Breach of Implied Covenant of Good Faith and Fair Dealing
Spectrum alleges sufficient facts
for this cause of action. “Every
contract imposes on each party a duty of good faith and fair dealing in
contract performance and enforcement such that neither party may do anything to
deprive the other party of the benefits of the contract.” (Lueras v. BAC Home Loans Servicing, LP (2013) 221 Cal.App.4th 49,
76.) “If the allegations” constituting
breach of the implied covenant “do not go beyond the statement of a mere
contract breach and, relying on the same alleged acts, simply seek the same
damages or other relief already claimed in a companion contract cause of
action, they may be disregarded as superfluous as no additional claim is
actually stated.” (Careau & Co.
v. Security Pacific Business Credit, Inc. (1990) 222 Cal.App.3d 1371, 1395;
accord Guz v. Bechtel National (2000) 24 Cal.4th 317, 352.)
The second cause of action alleges Tsilikyan
“is fraudulently and falsely claiming [he] never received the loan funds” and
“is attempting to void the DOT and Promissory Note.” (FACC, p. 2.)
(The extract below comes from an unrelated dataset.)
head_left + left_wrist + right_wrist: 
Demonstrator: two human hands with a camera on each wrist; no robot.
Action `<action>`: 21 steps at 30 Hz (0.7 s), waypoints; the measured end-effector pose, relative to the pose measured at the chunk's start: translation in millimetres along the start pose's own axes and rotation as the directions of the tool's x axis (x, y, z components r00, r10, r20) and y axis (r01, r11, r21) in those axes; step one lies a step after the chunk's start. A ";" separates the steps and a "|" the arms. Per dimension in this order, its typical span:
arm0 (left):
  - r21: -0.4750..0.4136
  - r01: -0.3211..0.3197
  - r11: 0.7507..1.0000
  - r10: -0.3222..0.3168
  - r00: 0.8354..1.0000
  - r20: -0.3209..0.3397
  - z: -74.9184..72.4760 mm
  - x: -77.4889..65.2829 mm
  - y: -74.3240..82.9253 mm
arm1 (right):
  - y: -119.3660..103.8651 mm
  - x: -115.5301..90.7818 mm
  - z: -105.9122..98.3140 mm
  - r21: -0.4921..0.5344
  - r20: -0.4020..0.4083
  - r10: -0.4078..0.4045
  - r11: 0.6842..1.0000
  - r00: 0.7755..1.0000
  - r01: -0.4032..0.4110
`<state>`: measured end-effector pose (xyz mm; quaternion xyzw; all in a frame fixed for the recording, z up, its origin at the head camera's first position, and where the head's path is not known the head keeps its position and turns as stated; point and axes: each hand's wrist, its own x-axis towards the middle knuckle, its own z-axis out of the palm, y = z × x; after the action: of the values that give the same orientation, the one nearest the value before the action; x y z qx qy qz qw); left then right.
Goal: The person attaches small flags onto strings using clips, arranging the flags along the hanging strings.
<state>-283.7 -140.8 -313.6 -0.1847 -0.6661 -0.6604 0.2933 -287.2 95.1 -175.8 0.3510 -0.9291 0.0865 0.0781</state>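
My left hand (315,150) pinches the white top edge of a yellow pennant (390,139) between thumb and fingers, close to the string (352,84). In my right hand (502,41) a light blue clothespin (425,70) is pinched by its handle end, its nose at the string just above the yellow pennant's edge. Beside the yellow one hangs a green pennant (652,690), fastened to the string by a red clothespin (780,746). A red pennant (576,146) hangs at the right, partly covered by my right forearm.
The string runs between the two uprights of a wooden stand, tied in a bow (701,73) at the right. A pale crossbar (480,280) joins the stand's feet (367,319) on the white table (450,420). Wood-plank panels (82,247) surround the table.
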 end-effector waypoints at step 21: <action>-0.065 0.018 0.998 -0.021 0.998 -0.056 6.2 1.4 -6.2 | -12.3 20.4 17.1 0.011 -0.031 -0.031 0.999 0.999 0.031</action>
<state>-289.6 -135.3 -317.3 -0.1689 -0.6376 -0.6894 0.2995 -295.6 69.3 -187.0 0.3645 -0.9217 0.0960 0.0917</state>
The contract does not expressly prohibit the borrower from claiming he
did not receive the loan. This
allegation goes beyond the contract’s express terms and interferes with
Spectrum’s ability to receive the benefits of the contract.
3.
“Unjust Enrichment and Restitution”
The
third cause of action fails because unjust enrichment and restitution are not
causes of action. “California does not
recognize a cause of action for unjust enrichment.” (Hooked Media Group, Inc. v. Apple Inc.
(2020) 55 Cal.App.5th 323, 336; accord Everett v. Mountains Recreation &
Conservation Authority (2015) 239 Cal.App.4th 541, 553.) “[R]estitution is a remedy and not a
freestanding cause of action.” (Reid
v. City of San Diego (2018) 24 Cal.App.5th 343, 362.)
4.
“Fraud and Deceit - Intentional Misrepresentation”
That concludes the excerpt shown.